Text manipulation

Many real life databases were not created for scientific or analytic purposes. In other words, they could be dirty/messy.

This page is especially useful if you need to extract or work with string/text variables.

Concatenate two string variables

df$concatVar <- paste(df$var1, df$var2, sep="")

I didn’t tested it, but I suppose this code allows to concatenate two (or more?) variables in different data frames (df3$concatVar <- paste(df1$var1, df2$var2, sep="")).

Create a dummy variable based on text

Assume you have a string variable, and depending on the presence (or not) of some text, you want to create a new binary variable taking the value 0 or 1.

df$dummy <- as.numeric(2)
df$dummy[grepl("a specific string", df$varToProcess, fixed = TRUE)] <- as.numeric(0)
df$dummy[grepl("another specific string", df$varToProcess, fixed = TRUE)] <- as.numeric(1)

The first line populates the dummy variable with 2, in order to capture potential errors: if after running this chunk of code, dummy still has 2, it means something went probably wrong somewhere.
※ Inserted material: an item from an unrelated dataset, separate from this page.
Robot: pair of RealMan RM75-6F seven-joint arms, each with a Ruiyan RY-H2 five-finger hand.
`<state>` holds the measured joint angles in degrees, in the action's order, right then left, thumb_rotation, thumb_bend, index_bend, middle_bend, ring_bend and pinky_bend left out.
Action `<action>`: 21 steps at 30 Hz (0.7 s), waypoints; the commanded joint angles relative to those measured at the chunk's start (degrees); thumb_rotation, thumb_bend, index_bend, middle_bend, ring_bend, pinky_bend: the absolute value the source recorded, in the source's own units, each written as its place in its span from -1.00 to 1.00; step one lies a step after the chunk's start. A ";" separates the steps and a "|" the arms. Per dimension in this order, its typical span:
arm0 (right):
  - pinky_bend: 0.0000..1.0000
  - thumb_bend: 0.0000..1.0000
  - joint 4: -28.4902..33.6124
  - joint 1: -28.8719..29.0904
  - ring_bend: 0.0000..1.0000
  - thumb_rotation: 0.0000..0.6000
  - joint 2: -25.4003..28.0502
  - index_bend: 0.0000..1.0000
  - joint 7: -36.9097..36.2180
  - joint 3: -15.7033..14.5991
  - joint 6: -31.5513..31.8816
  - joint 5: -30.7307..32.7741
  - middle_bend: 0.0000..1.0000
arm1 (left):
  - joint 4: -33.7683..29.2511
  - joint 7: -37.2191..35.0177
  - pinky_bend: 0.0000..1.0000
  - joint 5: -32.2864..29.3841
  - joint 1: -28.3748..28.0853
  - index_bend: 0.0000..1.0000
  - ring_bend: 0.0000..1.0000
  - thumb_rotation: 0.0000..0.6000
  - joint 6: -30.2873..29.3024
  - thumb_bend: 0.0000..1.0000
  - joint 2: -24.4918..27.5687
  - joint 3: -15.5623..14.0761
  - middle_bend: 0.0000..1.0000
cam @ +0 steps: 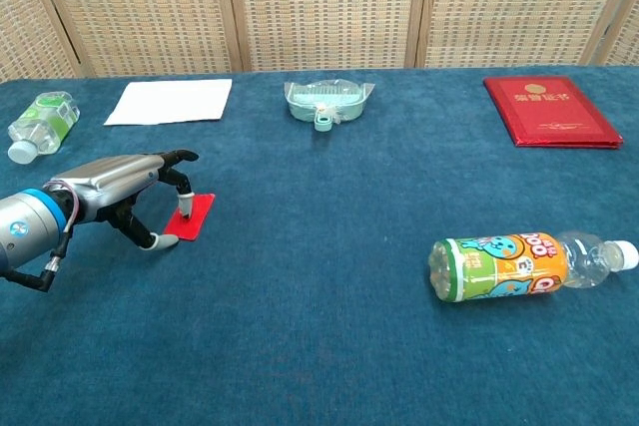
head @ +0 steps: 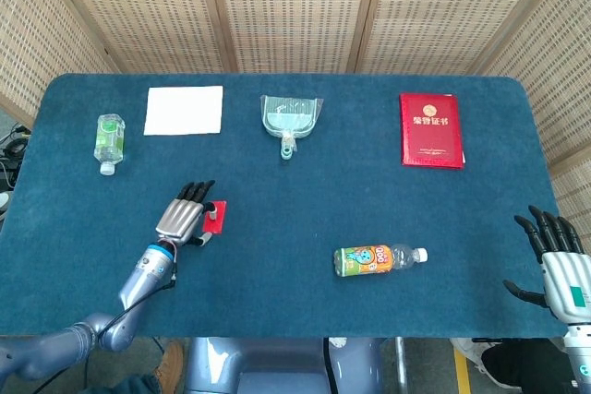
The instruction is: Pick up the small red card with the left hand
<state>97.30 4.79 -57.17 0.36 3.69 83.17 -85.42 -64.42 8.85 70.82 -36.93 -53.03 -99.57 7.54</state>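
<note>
Left robot hand (cam: 120, 187) at the red card (cam: 192, 215), chest and head views. The card lies flat on the blue counter (cam: 319, 326), directly under the fingertips (cam: 184, 205) of this hand; one fingertip presses on the card's near-left part, and the thumb (cam: 150, 241) rests on the counter at the card's edge. The fingers are curled down around the card but not yet clamped on it (whether the thumb has got under the edge cannot be told from either view). In the head view the hand (head: 183, 217) covers the card's left side, and only the right strip of the card (head: 217, 216) shows.

Progress, as judged: the reach is done and contact is made; the pinch and the lift remain. The card is thin and flush with the cloth, so getting a purchase on its edge is probably the hard part.

The right robot hand (head: 559, 260) hangs off the counter's far side, well apart from the card, fingers spread and holding nothing. A drink bottle (cam: 519, 264) lies well to the right of the left hand.
</note>
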 commanded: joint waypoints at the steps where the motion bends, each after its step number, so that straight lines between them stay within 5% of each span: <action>1: -1.00 -1.00 0.00 0.01 -1.00 1.00 0.02 -0.78 0.00 -0.01 -0.03 0.00 -1.00 | 0.13 0.17 -1.00 -0.11 -0.08 -0.03 -1.00 1.00 0.08 -0.22 0.01 0.09 -1.00; 21: -1.00 -1.00 0.17 0.04 -1.00 1.00 0.14 -0.77 -0.17 -0.11 -0.17 -0.02 -1.00 | 0.23 1.24 -1.00 -0.19 -0.36 0.10 -1.00 1.00 0.22 -0.13 -0.36 -0.05 -1.00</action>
<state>97.47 4.82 -57.03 0.19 3.58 83.01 -85.44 -64.28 9.97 70.64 -37.27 -52.83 -99.89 7.53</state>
grepl is used to match a specific string in the variable to process (https://stat.ethz.ch/R-manual/R-devel/library/base/html/grep.html). fixed = TRUE assures that this string is evaluated as text, not as a regular expression.

Delete everything before a string

df$var <- gsub(".*STRING", "", df$var)

STRING can be a single character, or more.

Delete string in a variable

df$var <- gsub("string to delete", "", df$var)

Source.

To ignore case, add ignore.case = TRUE as a parameter in gsub.

Extract strings before a certain character occurs

Sometimes, real life databases are messy but still kind of structured.

df$newvar <- str_extract(df$var, ".+?(?=-)")

This code will extract in newvar all the text contained in var before the first - occurs. .+?(?=-) is a regular expression.

Another example:

df$newprice <- str_extract(df$price, ".+?(?=€)")

This code will extract the strings contained before the euro symbol in the variable price, and will write it in the variable newprice.

Extract the x first characters in a string

To extract the two first characters in the variable var, use:

substr(var, start = 1, stop = 2)

Source.

Replace a string with another one

Require stringr package.

df$col <- str_replace_all(df$col, fixed("string to replace"), "replacement string")